Translation - as farmers become more specialized, are further away from truly competitive markets, and expensive technology allows more animals to be crammed into tighter quarters, we will see fewer skilled producers, more investors, and a loss of independence for those producers. While this seems evident to us now in hindsight, it was not at all clear in 1975 that this would be the case.

In the same vein as Who Will Sit Up With the Corporate Sow?, came Wheels of Fortune in 1976. The report examined the impact of center pivot irrigation development on the ownership and control of farmland and water rights.

It found center pivot irrigation to be a more capital intensive form of irrigation, and the popularity of the method was driving concentration of land by non-farm investors. Again, spot on conclusions about what has happened to agriculture in the last 30 years - fewer farmers, larger land holdings, more absentee and corporate control (if not outright ownership) of farming operations.

Then there was the Small Farm Energy Primer, written in 1980 as farmers were struggling to pay the high cost of energy amidst expanding use of energy-intensive farming technology. The complexity and expense of energy-intensive farming make intimidating barriers to young couples trying to get a start in farming.

Thus small family farmers are directly threatened by large-scale mechanization developed in an era of cheap energy. In response, the small family farmer can make use of renewable energy resources, demonstrating that skills and resourcefulness - the human factor - is once again at a premium in agriculture. Again, all obvious conclusions now that were anything but obvious at the time.

Our research lately has been about the dynamics of our current health care system and how reform will effect rural people and communities. We have released two papers so far, with more on the way in the coming months.

In Nutrition, Physical Activity, and Obesity in Rural America, we review the trends indicating that overall obesity is more prevalent for rural adults than urban adults. This is a particular concern since obesity leads to other preventable diseases and is the second leading cause of death in the United States.

Implied in the research is that if we don't take some of the actions this paper discusses to control rural obesity within the upcoming health reform, rural Americans will die more frequently and be sicker as a result.

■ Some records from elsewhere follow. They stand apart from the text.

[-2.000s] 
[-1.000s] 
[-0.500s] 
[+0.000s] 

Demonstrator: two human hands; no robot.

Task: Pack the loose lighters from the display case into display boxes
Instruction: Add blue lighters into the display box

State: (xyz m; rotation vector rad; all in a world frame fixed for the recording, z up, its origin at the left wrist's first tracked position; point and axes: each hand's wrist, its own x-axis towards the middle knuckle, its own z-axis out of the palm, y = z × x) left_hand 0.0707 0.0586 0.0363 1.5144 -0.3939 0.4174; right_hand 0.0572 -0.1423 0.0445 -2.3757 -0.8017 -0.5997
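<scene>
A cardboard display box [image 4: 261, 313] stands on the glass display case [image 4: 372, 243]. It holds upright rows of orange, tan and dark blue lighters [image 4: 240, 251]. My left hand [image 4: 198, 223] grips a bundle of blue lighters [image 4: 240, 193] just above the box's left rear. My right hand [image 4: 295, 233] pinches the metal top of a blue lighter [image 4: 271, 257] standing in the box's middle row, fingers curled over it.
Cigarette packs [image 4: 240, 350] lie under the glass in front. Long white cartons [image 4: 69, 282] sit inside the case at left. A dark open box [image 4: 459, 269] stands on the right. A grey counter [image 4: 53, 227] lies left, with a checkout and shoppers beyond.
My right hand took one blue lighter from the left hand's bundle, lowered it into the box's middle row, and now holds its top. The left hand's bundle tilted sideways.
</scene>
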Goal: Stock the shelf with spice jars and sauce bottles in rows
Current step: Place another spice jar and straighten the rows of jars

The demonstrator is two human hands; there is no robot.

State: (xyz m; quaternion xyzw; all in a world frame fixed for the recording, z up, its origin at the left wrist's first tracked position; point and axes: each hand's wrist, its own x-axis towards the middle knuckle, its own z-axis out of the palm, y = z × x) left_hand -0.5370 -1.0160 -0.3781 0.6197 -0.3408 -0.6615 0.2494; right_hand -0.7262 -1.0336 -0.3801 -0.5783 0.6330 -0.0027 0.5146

In our second paper, The Top 10 Rural Issues for Health Care Reform, we investigate the numerous unique health care issues facing rural people and rural places. Any health reform must consider the needs of rural communities and how they differ from our urban counterparts, and this paper explores how these differences necessitate special solutions. This paper is also condensed into a fact sheet.

Is this research as on target as it has been in the past? Not only is our track record good, but we rely on the same principles of research as we always have.

We are committed to rigorous analysis and our research is not guided by the winds of politics. And because we live and work the rural topics we research, we have the experiences of our families, friends and neighbors to corroborate our analysis. As the health care debate grows, you can judge for yourself whether we hit our mark.